Atta Boy | Big Heart Manners | (self-released)
3 1/2 out of 5 stars

Videos by American Songwriter

It took eight years for the LA based Atta Boy to decide to follow-up 2012’s debut Out of Sorts. Lots of water passed under the foursome’s collective bridge since their last album, recorded after the group’s first year of college. The time away, and the personal/professional development that comes with it, makes this a more cohesive collection.

Not to be confused with the commercially slanted pop/rock outfit Attaboy (someone from one of these acts should have done a Google search), this Atta Boy (two words) features a more oblique if still alluring indie pop approach. Lead singer Eden Brolin’s vocals, somewhat similar to those of Edie Brickell, are front and center and ultimately the band’s success rests on her shoulders. One listen to Brolin’s approach and it’s clear, for those few who remember the quartet’s initial offering, that her voice has taken a deeper, more moving timber and a focused style.

The songs, all are titled with one word, reflect that sensibility too. From the pedal steel that floats through the emotional ballad “Devoted” to the far darker ruminations of “Night” that sounds like it was recorded as the band was in a dream state, Atta Boy balances sweet and sour/edgy and accessible, with a sure hand and narrower concentration that comes with waiting nearly a decade to record again. There’s a charming simplicity to the folksy “Naomi,” given a darker shade with thumping, heartbeat-like drums and Brolin’s emoting “Naomi can’t have none of you until the day you’re dead.” The jazz tinged, waltz-time “Boxer” jauntily glides along like walking through a lush garden, enhanced by subtle yet ominous horns.

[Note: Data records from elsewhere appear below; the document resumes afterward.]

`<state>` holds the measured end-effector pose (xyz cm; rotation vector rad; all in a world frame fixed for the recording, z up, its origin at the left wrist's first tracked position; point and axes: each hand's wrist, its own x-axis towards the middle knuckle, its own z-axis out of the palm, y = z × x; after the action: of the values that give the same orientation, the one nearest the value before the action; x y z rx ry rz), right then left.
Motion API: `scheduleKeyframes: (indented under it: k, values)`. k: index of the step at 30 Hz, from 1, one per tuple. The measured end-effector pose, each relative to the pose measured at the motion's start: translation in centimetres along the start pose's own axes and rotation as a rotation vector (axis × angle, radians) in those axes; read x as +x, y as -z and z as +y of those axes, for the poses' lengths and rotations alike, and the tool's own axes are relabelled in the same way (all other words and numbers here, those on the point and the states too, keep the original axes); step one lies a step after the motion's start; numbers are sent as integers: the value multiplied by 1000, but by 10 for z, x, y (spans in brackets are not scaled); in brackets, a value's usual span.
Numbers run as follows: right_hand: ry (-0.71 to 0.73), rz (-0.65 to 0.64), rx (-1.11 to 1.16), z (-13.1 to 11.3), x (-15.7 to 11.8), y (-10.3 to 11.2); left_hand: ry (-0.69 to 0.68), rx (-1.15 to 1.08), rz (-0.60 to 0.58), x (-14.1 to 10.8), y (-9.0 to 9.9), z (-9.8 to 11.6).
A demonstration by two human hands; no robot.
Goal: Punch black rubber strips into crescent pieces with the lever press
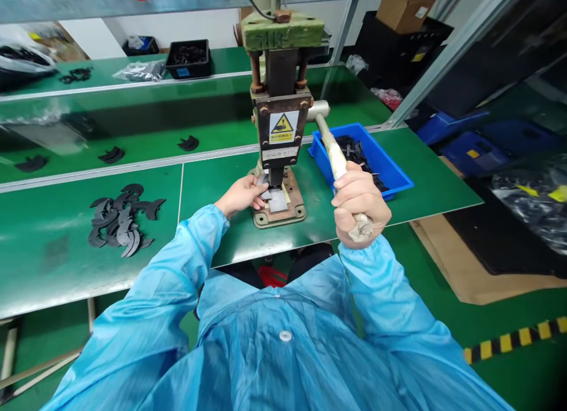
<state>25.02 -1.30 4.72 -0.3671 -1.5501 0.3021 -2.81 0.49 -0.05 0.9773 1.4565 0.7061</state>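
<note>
In the middle of the bench stands a hand-operated press [283,110] with a yellow warning label. My right hand [361,204] is wrapped round the taped end of its lever [330,142]. Under the ram, my left hand [245,195] pinches a small dark curved plastic piece [264,180] at the left of the press base [283,217]. The fingers partly cover that piece. A pale metal plate [278,201] lies on the base beside the fingertips. Left of my left arm, a pile of dark curved plastic pieces [119,216] rests on the green bench.
Right of the press sits a blue bin [394,183] of black parts. Several curved pieces [188,143] lie in a spaced row behind. At the back are a black bin [188,68] and a clear plastic bag [142,70]. A slanted metal post [447,62] rises at right.
</note>
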Motion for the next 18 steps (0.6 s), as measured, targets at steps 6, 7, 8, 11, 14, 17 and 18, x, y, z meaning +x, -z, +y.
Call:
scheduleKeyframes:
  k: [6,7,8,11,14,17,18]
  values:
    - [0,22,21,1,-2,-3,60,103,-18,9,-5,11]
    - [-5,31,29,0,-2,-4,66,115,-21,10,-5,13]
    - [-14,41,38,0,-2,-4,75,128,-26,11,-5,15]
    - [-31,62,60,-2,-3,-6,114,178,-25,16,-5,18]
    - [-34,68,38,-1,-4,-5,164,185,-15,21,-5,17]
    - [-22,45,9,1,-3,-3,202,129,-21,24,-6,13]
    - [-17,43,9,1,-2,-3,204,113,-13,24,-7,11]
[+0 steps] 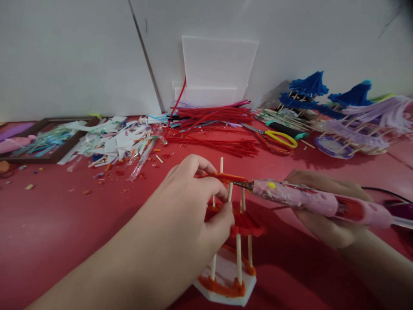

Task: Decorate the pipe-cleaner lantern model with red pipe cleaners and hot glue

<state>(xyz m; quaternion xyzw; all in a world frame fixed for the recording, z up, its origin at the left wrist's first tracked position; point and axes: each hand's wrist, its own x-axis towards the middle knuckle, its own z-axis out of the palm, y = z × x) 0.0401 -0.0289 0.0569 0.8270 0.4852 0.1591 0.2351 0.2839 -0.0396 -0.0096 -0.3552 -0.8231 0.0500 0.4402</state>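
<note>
My left hand (193,206) pinches an upright wooden stick (230,192) of a small pavilion-like model between thumb and fingers. Beside its fingertips an orange pipe cleaner (232,177) lies across the stick tops. A ruffled red tier (248,226) surrounds the sticks halfway down, and they stand on a white base (248,292) trimmed in orange fuzz. In my right hand (335,234) is a pink hot glue gun (297,199), closed around its body. Its nozzle (243,185) points left at the pipe cleaner, at or very near the stick top. My left hand hides part of the model.
Red pipe cleaners (213,118) lie behind, with scissors (279,137) to their right. Blue (306,86) and lilac (364,125) models stand at back right. Scraps (119,140) and a brown frame (58,157) are at left. White boards (219,64) lean against the wall.
</note>
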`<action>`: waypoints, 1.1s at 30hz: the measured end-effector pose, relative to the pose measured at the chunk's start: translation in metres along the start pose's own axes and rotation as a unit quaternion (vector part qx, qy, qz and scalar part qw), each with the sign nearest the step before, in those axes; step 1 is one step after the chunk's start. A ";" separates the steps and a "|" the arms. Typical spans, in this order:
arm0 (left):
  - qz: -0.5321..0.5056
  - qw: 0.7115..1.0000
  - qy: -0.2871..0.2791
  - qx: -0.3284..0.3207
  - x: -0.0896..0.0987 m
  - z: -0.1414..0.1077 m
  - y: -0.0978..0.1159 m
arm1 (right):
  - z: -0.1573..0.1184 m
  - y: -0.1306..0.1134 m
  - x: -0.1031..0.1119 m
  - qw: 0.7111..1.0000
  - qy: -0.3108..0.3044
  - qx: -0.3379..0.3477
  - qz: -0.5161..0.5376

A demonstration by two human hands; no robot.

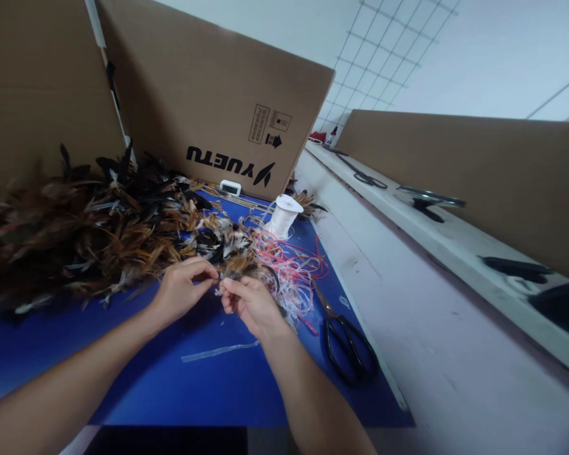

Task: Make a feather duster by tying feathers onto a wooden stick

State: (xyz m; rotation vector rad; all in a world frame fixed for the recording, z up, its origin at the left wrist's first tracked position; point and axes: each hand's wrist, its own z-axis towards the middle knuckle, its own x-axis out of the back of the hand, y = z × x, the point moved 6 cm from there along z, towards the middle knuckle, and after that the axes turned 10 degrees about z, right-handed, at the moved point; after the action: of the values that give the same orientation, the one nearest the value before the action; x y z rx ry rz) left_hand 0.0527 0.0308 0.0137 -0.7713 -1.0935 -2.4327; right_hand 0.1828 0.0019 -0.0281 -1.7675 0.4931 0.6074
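My right hand (pixel 250 302) pinches a small bunch of brown feathers (pixel 239 265) by its quill ends, the tips pointing away from me. Close against it, my left hand (pixel 184 287) is closed with thumb and forefinger together at the quill ends; what sits between those fingertips is too small to make out. A heap of brown, black and white feathers (pixel 123 234) spreads to the left and behind my hands. Just right of my right hand lies a tangle of pink and white ribbon strands (pixel 296 278). A clear flat strip (pixel 218 352) lies below my hands.
Black-handled scissors (pixel 348 344) lie at the right of the blue table (pixel 180 398). A white spool (pixel 283 218) and a small white digital display (pixel 230 188) stand at the back before a cardboard box (pixel 208 82). Along the right, a ledge (pixel 408 221) holds more tools.
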 end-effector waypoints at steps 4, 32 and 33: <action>-0.009 1.000 0.005 0.015 0.002 0.001 -0.002 | 0.001 -0.001 0.001 1.000 -0.013 -0.004 0.000; 0.097 0.987 -0.050 -0.118 -0.002 -0.001 0.014 | 0.003 -0.002 0.006 1.000 -0.008 -0.022 -0.014; 0.078 0.991 -0.049 -0.093 -0.002 0.000 0.014 | 0.002 -0.002 0.006 1.000 -0.007 -0.024 -0.013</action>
State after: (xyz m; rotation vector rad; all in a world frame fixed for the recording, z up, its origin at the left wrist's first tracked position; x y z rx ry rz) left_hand 0.0617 0.0223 0.0198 -1.0046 -0.8141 -2.4073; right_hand 0.1886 0.0047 -0.0310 -1.8103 0.4477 0.6174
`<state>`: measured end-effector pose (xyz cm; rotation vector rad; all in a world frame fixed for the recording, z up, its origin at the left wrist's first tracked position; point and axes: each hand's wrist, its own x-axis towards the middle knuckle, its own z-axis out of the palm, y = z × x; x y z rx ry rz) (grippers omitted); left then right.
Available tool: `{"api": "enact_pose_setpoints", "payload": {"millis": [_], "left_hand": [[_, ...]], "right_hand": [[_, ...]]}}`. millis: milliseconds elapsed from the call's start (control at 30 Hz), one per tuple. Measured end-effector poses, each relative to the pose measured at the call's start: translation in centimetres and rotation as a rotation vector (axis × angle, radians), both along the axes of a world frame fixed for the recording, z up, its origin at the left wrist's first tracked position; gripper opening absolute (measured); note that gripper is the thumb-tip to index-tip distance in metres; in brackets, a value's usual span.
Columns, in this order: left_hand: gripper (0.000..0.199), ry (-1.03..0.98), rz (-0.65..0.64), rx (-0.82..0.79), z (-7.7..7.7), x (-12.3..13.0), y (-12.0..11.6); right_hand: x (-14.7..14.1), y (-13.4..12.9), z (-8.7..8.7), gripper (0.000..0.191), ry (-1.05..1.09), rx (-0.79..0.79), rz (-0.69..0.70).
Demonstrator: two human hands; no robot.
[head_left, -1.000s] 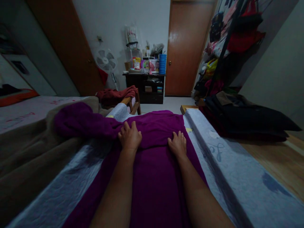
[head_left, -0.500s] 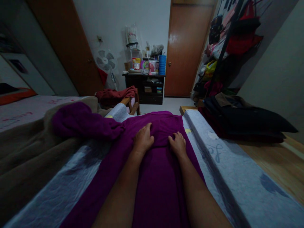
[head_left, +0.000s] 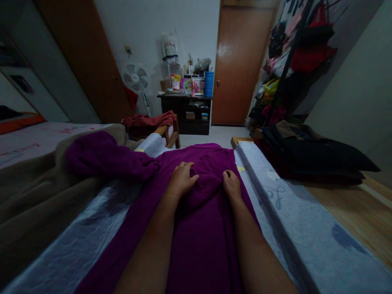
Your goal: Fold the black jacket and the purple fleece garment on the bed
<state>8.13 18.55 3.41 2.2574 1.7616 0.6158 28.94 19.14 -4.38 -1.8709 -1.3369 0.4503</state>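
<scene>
A long purple garment [head_left: 199,241] lies spread lengthwise over the patterned bed cover, its far edge close to the end of the bed. My left hand [head_left: 181,179] has its fingers curled on the cloth, thumb pointing right, with a fold caught by them. To the right, my right hand [head_left: 232,185] pinches the same garment between thumb and fingers. Between both hands the fabric rises in loose creases. A bunched purple cloth [head_left: 107,159] sits to the left, meeting the garment's upper left side; whether it is one of its sleeves I cannot tell.
A brown blanket [head_left: 39,196] covers the left side. Folded dark clothes [head_left: 312,151] are stacked at right on a wooden surface [head_left: 346,200]. Beyond the bed stand a chair with red cloth [head_left: 150,120], a fan [head_left: 136,77], a black cabinet [head_left: 185,114] and a door [head_left: 241,65].
My right hand has closed into a pinch and shifted slightly right. My left hand has moved a little left. The cloth between them has gone from fairly flat to lifted and creased.
</scene>
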Motion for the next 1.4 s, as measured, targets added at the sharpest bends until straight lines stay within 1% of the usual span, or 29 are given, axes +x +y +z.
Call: {"api": "enact_pose_setpoints", "payload": {"millis": [100, 133, 200, 333, 400, 467, 533, 567, 667, 767, 900, 967, 1000, 1100, 1200, 1300, 1400], "left_hand": [[0.07, 0.074, 0.043, -0.185, -1.0, -0.7, 0.4], [0.074, 0.067, 0.052, -0.205, -1.3, -0.8, 0.4], [0.075, 0.015, 0.057, -0.177, -1.7, -0.8, 0.6], [0.061, -0.173, -0.004, -0.075, -1.4, -0.1, 0.6], [0.05, -0.256, -0.074, -0.099, -1.1, 0.3, 0.5], [0.034, -0.272, -0.172, -0.166, -0.9, 0.6, 0.2], [0.023, -0.19, -0.243, -0.203, -0.6, 1.0, -0.3], [0.023, -0.127, -0.256, -0.207, -0.5, 1.2, -0.6], [0.03, 0.043, -0.252, -0.246, 0.0, 2.1, -1.7], [0.033, 0.136, -0.251, -0.334, 0.7, 3.1, -2.8], [0.038, 0.247, -0.277, -0.349, 2.0, 4.0, -4.7], [0.037, 0.281, -0.282, -0.306, 2.5, 4.1, -6.0], [0.036, 0.281, -0.283, -0.259, 2.7, 4.1, -6.7], [0.028, 0.205, -0.291, -0.055, 3.0, 3.9, -9.0], [0.029, 0.123, -0.315, 0.098, 3.0, 3.5, -11.5], [0.03, 0.04, -0.326, 0.17, 2.8, 3.3, -14.0], [0.032, -0.047, -0.34, 0.198, 2.2, 3.5, -16.3]], "right_hand": [[0.0, -0.1, 0.1, 0.043, -0.019, -0.005, 0.007], [0.0, -0.2, 0.2, 0.042, -0.019, -0.003, 0.004], [0.0, -0.2, 0.3, 0.042, -0.015, -0.003, 0.002], [0.4, -0.3, 0.4, 0.045, -0.008, -0.004, 0.038], [0.6, -0.2, 0.3, 0.048, 0.007, -0.007, 0.051], [0.8, -0.1, 0.1, 0.049, 0.033, -0.003, 0.045], [0.9, 0.0, -0.2, 0.049, 0.062, 0.014, 0.023], [0.9, 0.0, -0.3, 0.048, 0.075, 0.026, 0.014], [0.9, -0.1, -0.6, 0.044, 0.087, 0.048, 0.002], [0.9, -0.2, -0.7, 0.043, 0.075, 0.038, -0.001], [0.8, -0.2, -0.5, 0.039, 0.087, 0.022, 0.015], [0.6, -0.1, -0.2, 0.036, 0.11, 0.007, 0.043], [0.5, 0.0, 0.0, 0.032, 0.126, -0.003, 0.062], [0.5, 0.1, 0.7, 0.021, 0.193, -0.04, 0.136], [1.2, -0.5, 1.8, 0.02, 0.282, -0.082, 0.205], [2.1, -2.5, 2.8, 0.025, 0.371, -0.099, 0.214], [2.7, -5.9, 3.6, 0.028, 0.444, -0.121, 0.218]]}}
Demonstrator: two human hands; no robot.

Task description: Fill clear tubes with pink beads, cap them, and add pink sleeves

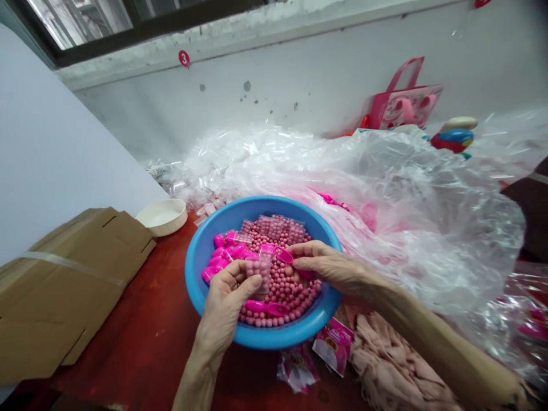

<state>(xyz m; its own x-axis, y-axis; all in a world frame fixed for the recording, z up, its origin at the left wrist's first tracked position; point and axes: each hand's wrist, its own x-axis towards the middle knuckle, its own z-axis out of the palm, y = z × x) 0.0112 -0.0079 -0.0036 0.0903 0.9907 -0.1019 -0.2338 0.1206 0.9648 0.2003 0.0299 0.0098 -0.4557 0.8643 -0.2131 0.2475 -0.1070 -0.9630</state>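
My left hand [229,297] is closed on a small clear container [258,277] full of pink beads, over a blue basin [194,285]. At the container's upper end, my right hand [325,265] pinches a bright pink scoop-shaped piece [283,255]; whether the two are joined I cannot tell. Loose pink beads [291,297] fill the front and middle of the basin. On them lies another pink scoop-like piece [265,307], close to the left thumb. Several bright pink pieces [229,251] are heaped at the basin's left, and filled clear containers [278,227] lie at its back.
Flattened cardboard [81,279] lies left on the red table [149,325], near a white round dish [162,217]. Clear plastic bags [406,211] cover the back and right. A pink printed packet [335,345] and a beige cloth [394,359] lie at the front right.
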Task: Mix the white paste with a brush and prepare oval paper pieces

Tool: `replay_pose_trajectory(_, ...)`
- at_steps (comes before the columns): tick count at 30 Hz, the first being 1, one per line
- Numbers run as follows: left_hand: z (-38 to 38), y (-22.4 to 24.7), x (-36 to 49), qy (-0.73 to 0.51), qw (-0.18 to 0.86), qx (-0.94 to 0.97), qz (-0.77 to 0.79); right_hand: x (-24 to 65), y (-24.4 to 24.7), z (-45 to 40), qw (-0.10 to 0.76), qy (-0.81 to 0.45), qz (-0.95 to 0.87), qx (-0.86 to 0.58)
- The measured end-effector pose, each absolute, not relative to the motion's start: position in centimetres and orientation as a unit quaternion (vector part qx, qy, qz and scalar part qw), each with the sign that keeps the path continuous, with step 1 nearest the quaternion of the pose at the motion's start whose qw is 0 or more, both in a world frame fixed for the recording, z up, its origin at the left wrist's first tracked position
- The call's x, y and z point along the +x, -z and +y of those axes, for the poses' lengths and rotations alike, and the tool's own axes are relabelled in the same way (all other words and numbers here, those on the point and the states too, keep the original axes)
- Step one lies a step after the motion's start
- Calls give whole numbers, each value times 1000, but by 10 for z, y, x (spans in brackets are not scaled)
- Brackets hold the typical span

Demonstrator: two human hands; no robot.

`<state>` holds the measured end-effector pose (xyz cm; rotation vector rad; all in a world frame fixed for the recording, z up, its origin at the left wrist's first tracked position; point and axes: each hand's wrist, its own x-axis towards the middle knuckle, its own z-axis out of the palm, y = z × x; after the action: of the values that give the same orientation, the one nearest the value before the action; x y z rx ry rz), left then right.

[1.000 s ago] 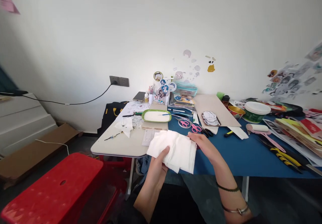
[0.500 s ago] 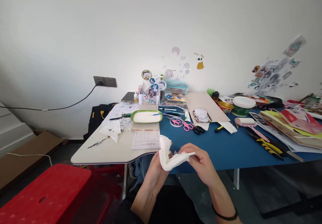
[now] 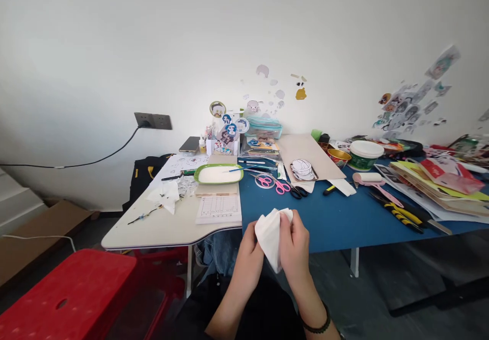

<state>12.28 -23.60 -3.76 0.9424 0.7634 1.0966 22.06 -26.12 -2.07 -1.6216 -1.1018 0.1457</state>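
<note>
A folded white tissue (image 3: 270,238) is held between both hands, just in front of the blue table edge. My left hand (image 3: 250,252) grips its left side, the fingers mostly hidden behind it. With the thumb pressed on its front, my right hand (image 3: 295,246) closes on the right side. Whether anything lies inside the tissue I cannot tell. Beyond the hands lie pink-handled scissors (image 3: 281,187) and black-handled scissors (image 3: 298,192). To the left of these is a green-rimmed tray (image 3: 218,181) with a white inside and a thin blue brush resting across its right edge.
A printed form pad (image 3: 218,210) lies at the seam of the white and blue tables. Pliers (image 3: 397,213), a pink lint roller (image 3: 376,182) and a white-lidded tub (image 3: 365,156) are on the right. Crumpled tissue (image 3: 165,195) lies left. A red stool (image 3: 69,294) stands lower left.
The tissue was bent open in a V between the hands; now it is folded flatter and upright. My right hand has moved left and closed onto its side. The view has shifted slightly.
</note>
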Motion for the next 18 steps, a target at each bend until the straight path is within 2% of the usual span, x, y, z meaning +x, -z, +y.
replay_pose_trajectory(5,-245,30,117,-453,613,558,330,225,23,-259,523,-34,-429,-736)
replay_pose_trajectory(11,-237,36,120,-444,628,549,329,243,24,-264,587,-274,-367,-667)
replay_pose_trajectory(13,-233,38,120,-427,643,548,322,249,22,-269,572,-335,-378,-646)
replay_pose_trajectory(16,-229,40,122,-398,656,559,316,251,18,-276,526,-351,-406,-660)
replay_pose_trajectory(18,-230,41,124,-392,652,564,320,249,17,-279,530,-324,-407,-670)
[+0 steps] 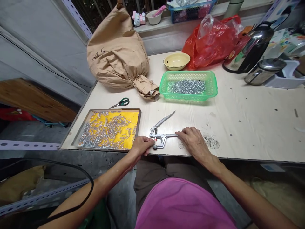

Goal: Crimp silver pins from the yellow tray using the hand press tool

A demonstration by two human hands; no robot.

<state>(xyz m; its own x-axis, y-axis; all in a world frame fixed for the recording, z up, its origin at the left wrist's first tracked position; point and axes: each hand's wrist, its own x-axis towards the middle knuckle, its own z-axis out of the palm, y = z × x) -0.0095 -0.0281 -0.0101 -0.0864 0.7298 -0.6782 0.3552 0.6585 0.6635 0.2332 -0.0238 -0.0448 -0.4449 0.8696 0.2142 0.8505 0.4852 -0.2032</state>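
Note:
A silver hand press (pixel 163 136) lies near the table's front edge, its upper lever raised. My left hand (pixel 143 145) is closed at the press's jaw, fingertips pinched beside a small red part (pixel 155 139); what they hold is too small to make out. The fingers of my right hand (pixel 193 140) are closed on the end of the press's straight handle. Left of my left hand, a shallow tray (pixel 139 119) with a yellow bottom holds many small metal pins (pixel 97 130). More of these small metal pieces (pixel 188 86) lie in a green basket (pixel 213 83) beyond the press.
Green-handled scissors (pixel 124 101) lie behind the tray. A large brown paper sack (pixel 119 54) stands at the back left. Toward the back are a yellow bowl (pixel 176 61) and a red plastic bag (pixel 212 41). A kettle (pixel 252 47) and a metal jar (pixel 264 71) stand at the right.

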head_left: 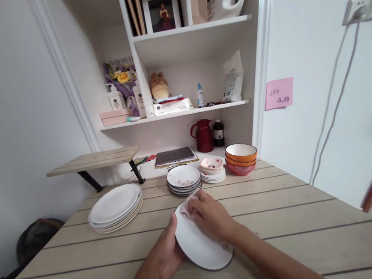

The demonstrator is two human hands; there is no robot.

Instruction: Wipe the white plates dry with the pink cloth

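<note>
A white plate with a dark rim and a small floral mark is tilted up over the front of the table. My left hand grips its left edge, thumb on the upper face and fingers hidden underneath. A pale pinkish cloth or tissue is bunched under the fingers of my right hand, pressed to the plate's far upper part. Just beyond the plate stands a stack of dark-rimmed floral plates.
White oval plates are stacked at left. Small dishes and stacked bowls stand at the back right. Behind them are a laptop, a red jug and a dark bottle. A small raised shelf stands at back left.
</note>
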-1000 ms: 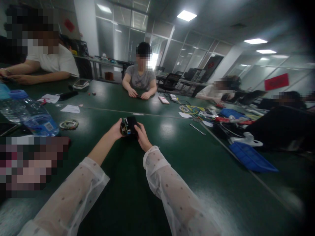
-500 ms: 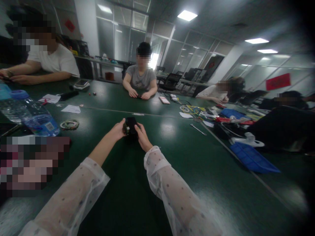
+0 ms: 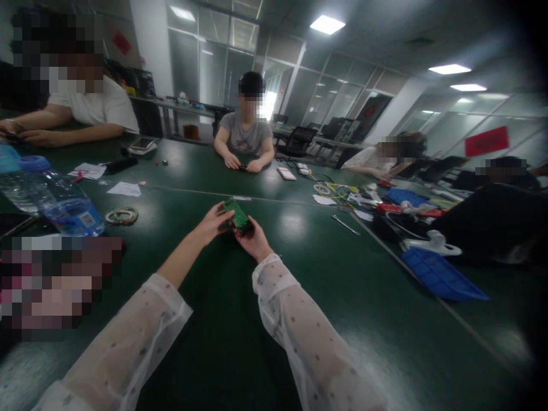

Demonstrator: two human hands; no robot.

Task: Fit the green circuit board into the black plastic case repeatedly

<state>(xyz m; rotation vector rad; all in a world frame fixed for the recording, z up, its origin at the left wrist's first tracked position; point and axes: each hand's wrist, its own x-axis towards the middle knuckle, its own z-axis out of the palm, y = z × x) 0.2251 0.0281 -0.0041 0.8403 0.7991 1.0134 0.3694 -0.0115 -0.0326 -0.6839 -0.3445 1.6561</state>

For every upbeat moment like the story song “Corpus” (as in Corpus Christi, who seems to be a character not a place), with a sing-along chorus of “Jane don’t change” and Freddy Reish’s David Lindley styled slide guitar, there is an equally dark moment like the gloomy, deliberately paced “Halfway.” The spacious sound, even on the most produced tracks like the latter tune, is what keeps this album so inviting.

Between Brolin’s enticingly supple voice, impressionistic lyrics worth deeper exploration and song structures that generally don’t usually typical verse-chorus-bridge-verse structure, Atta Boy’s decision to record another album, which might as well be a debut, was a smart move.

Hopefully the third one won’t take as long.